Police mission

An Idaho Statesman article today started by reciting several recent police cases in Boise, all dangerous and all having in common the participation of someone who had a mental problem. It went on, “By noon Thursday, Boise Bench Patrol Officer Gary Wiggins had fielded four mental health-related calls. “It’s a daily occurrence for us,” said Wiggins, a 20-year veteran.”

No doubt it is. Police all over the country have been finding the same thing, a large and seemingly growing portion of what they do dealing not with conventional bad guys but with people whose issue are social and health-related. What varies from department to department is how they respond to this.

The Portland police bureau was one of the earlier major organizations in the country to go after this issue in a serious way. The last couple of chiefs have made it a priority – maybe driven especially by the fact that most of the city’s recent high-profile shootings have involved people with mental health problems – and have tried some new tactics. In some cases, that has meant police being pro-active, trying to work with people before a situation develops into crisis. It turns them, to a degree, into social workers. The city has established mental health liaison positions, intensive working relationships with social workers, and much more.

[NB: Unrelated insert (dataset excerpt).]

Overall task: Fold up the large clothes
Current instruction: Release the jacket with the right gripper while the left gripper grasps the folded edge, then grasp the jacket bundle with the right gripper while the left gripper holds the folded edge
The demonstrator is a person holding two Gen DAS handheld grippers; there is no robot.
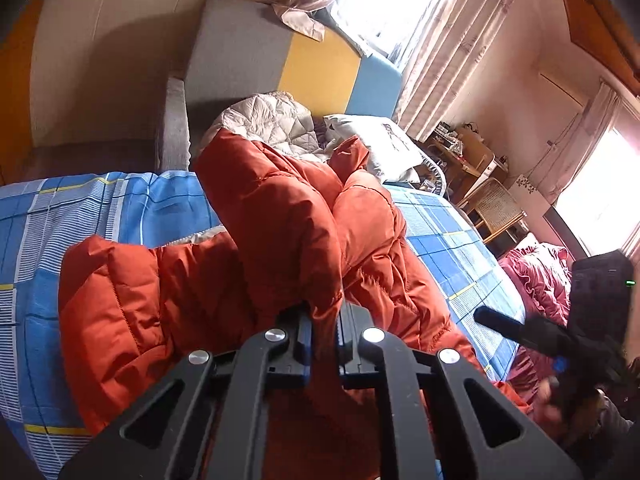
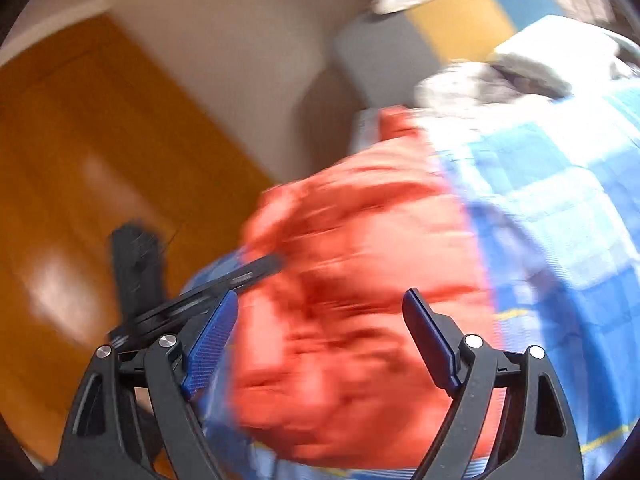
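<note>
One orange puffer jacket (image 1: 280, 216) lies on blue plaid bed (image 1: 60, 216); L gripper (image 1: 325, 320) pinches its fabric, R gripper (image 2: 320, 332) wide open, empty, view blurred. White pillow (image 1: 380, 140), probably one, behind

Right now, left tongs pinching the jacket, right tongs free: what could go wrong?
1. The left tongs are shut on only a thin ridge of the orange jacket; the puffy, slick-looking fabric may slip out on a pull.
2. The right tongs are open and empty, and that view is blurred, so a regrasp could miss the edge.
3. The jacket lies bunched on the bed, near its edge; a one-sided pull may drag it off.
</note>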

It’s a work in progress. The police association isn’t entirely happy, and neither are many of the mental health advocates. But there does seem to be a common recognition that for police to simply hang back and wait until shots are fired isn’t good enough.

The Statesman article suggests that Boise is still working through some of this in earlier stages:

“Boise Police Chief Mike Masterson said these cases and the May 31 death of Troy Epperly are among reminders that services are lacking for Idahoans who need mental health care and that police are shouldering a growing burden. Epperly confronted police outside a Boise residence after telling his estranged wife he intended “suicide by cop.” He refused to drop his gun. Police shot him. He died in the hospital. … Masterson and Wiggins hope for a day when mental health issues are resolved long before they become crises requiring police intervention.”

Come that day, police probably will have to be a pro-active part the situation before it turns deadly. And that will mean a revolution in policing.